Your objective: Every record should be written out exactly, with the pictures left out.

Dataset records

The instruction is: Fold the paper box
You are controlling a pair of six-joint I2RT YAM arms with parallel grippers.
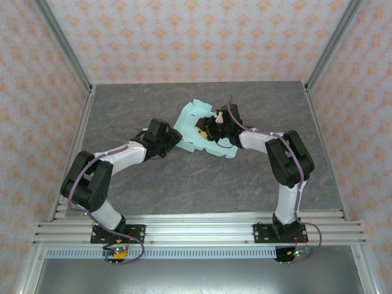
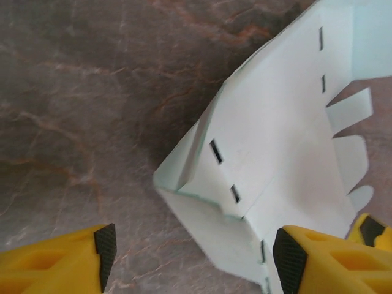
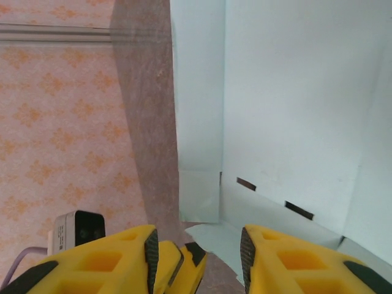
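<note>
Close in, the left claw (image 2: 196,252) is spread wide. A folded corner of the paper box (image 2: 269,141) pokes in between its two fingers, closer to the right-hand finger. The claw is not squeezing it.

The right claw (image 3: 197,245) is spread open too and pinches nothing. The box's card walls stand up just in front of it.

From above, the left claw (image 1: 173,139) sits right at the left edge of the box. The right claw (image 1: 206,130) comes in from the other side, over the middle of the box, so it is nearer to the inside.

The box lies near the middle of the table (image 1: 122,110), a bit toward the far side. Its long way runs on a slant, from far-left to near-right. I think the next fold depends on that: the box is between the two claws, so one can hold while the other pushes a wall up.
</note>
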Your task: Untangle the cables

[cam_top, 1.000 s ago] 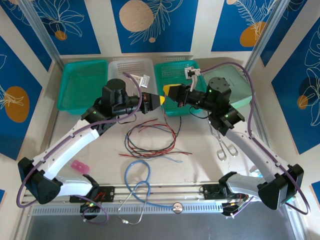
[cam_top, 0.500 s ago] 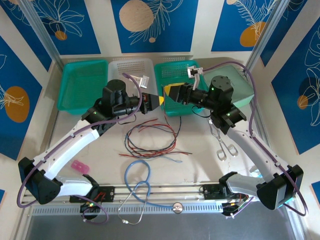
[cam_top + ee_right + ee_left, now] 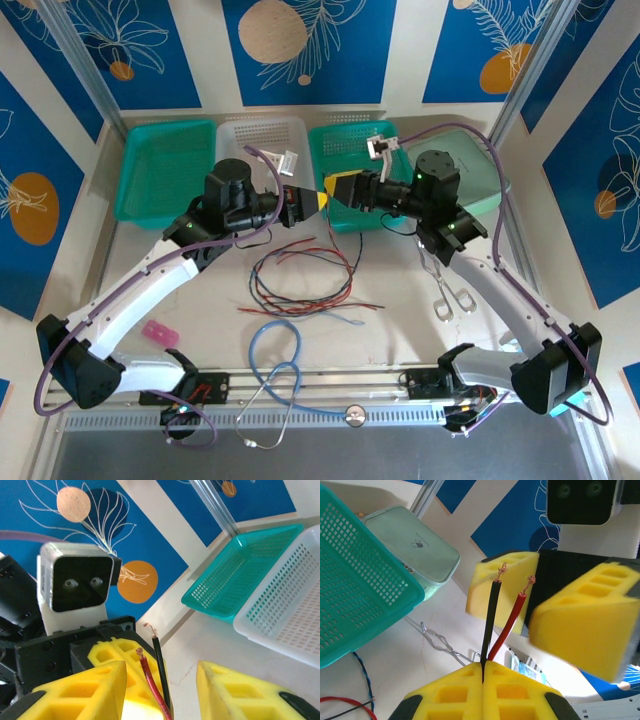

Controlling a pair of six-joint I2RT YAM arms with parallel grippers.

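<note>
**Left gripper clamps two cable ends; right gripper stands open around them**

Left gripper (image 3: 483, 674): yellow pads pressed flat together, clamped on a black cable (image 3: 490, 625) and a red cable (image 3: 511, 622). Both rise side by side out of the seam, with frayed bare copper at the tips. From above, left gripper (image 3: 318, 201) is raised over the far half of the table (image 3: 400, 300), in front of a teal basket (image 3: 350, 150).

Right gripper (image 3: 160, 680): jaws parted, one pad on each side of the two raised ends, touching neither. From above, right gripper (image 3: 338, 187) meets the left one nose to nose.

Rest of the cables (image 3: 300, 280): loose red, black and blue-grey loops lying on the table below the grippers, a few strands trailing right. Light-blue tube (image 3: 275, 350) lies near them, toward the arm bases. Ring-handled metal tool (image 3: 452, 295) lies on the table under the right arm.
</note>
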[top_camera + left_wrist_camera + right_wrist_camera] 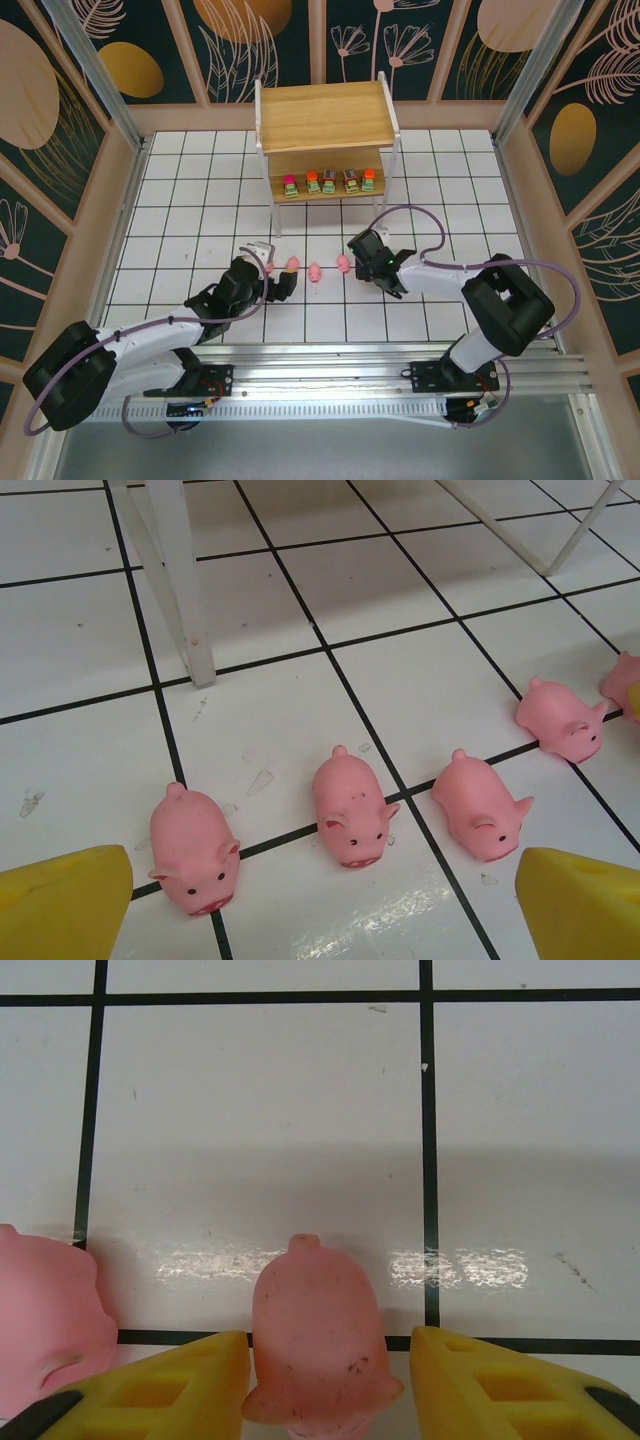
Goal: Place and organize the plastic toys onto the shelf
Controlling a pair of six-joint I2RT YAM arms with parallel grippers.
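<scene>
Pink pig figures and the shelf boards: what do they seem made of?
Pink pig-shaped toys: probably soft moulded plastic, matte, rounded edges, dark scuff specks. Two-tier shelf, light boards: wood, visible grain, satin; possibly laminate.

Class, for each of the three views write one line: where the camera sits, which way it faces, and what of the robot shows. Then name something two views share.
Top external: above and behind the arm bases, looking down across the tiled table to the shelf; both arms, left gripper and right gripper show.
Left wrist: low over the table, facing the pink pigs and a shelf leg; its yellow fingers flank the bottom.
Right wrist: close to the tiles, one pig between its fingertips.
Shared: pigs, top external and left wrist.
</scene>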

Answer for the task:
The instruction is: Fold the paper box
You are controlling a pair of six-joint I2RT YAM arms with parallel grippers.
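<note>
Close in, the left claw (image 2: 196,252) is spread wide. A folded corner of the paper box (image 2: 269,141) pokes in between its two fingers, closer to the right-hand finger. The claw is not squeezing it.

The right claw (image 3: 197,245) is spread open too and pinches nothing. The box's card walls stand up just in front of it.

From above, the left claw (image 1: 173,139) sits right at the left edge of the box. The right claw (image 1: 206,130) comes in from the other side, over the middle of the box, so it is nearer to the inside.

The box lies near the middle of the table (image 1: 122,110), a bit toward the far side. Its long way runs on a slant, from far-left to near-right. I think the next fold depends on that: the box is between the two claws, so one can hold while the other pushes a wall up.
</note>
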Your task: Untangle the cables

[cam_top, 1.000 s ago] 
[cam_top, 0.500 s ago] 
[cam_top + ee_right + ee_left, now] 

Controlling a pair of six-joint I2RT YAM arms with parallel grippers.

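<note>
**Left gripper clamps two cable ends; right gripper stands open around them**

Left gripper (image 3: 483, 674): yellow pads pressed flat together, clamped on a black cable (image 3: 490, 625) and a red cable (image 3: 511, 622). Both rise side by side out of the seam, with frayed bare copper at the tips. From above, left gripper (image 3: 318, 201) is raised over the far half of the table (image 3: 400, 300), in front of a teal basket (image 3: 350, 150).

Right gripper (image 3: 160, 680): jaws parted, one pad on each side of the two raised ends, touching neither. From above, right gripper (image 3: 338, 187) meets the left one nose to nose.

Rest of the cables (image 3: 300, 280): loose red, black and blue-grey loops lying on the table below the grippers, a few strands trailing right. Light-blue tube (image 3: 275, 350) lies near them, toward the arm bases. Ring-handled metal tool (image 3: 452, 295) lies on the table under the right arm.
</note>
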[top_camera + left_wrist_camera + right_wrist_camera] 
Goal: Place and organize the plastic toys onto the shelf
Controlling a pair of six-joint I2RT YAM arms with parallel grippers.
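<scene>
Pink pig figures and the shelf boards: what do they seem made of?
Pink pig-shaped toys: probably soft moulded plastic, matte, rounded edges, dark scuff specks. Two-tier shelf, light boards: wood, visible grain, satin; possibly laminate.

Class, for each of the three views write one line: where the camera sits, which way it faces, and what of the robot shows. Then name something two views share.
Top external: above and behind the arm bases, looking down across the tiled table to the shelf; both arms, left gripper and right gripper show.
Left wrist: low over the table, facing the pink pigs and a shelf leg; its yellow fingers flank the bottom.
Right wrist: close to the tiles, one pig between its fingertips.
Shared: pigs, top external and left wrist.
</scene>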

No more work remains on this exercise.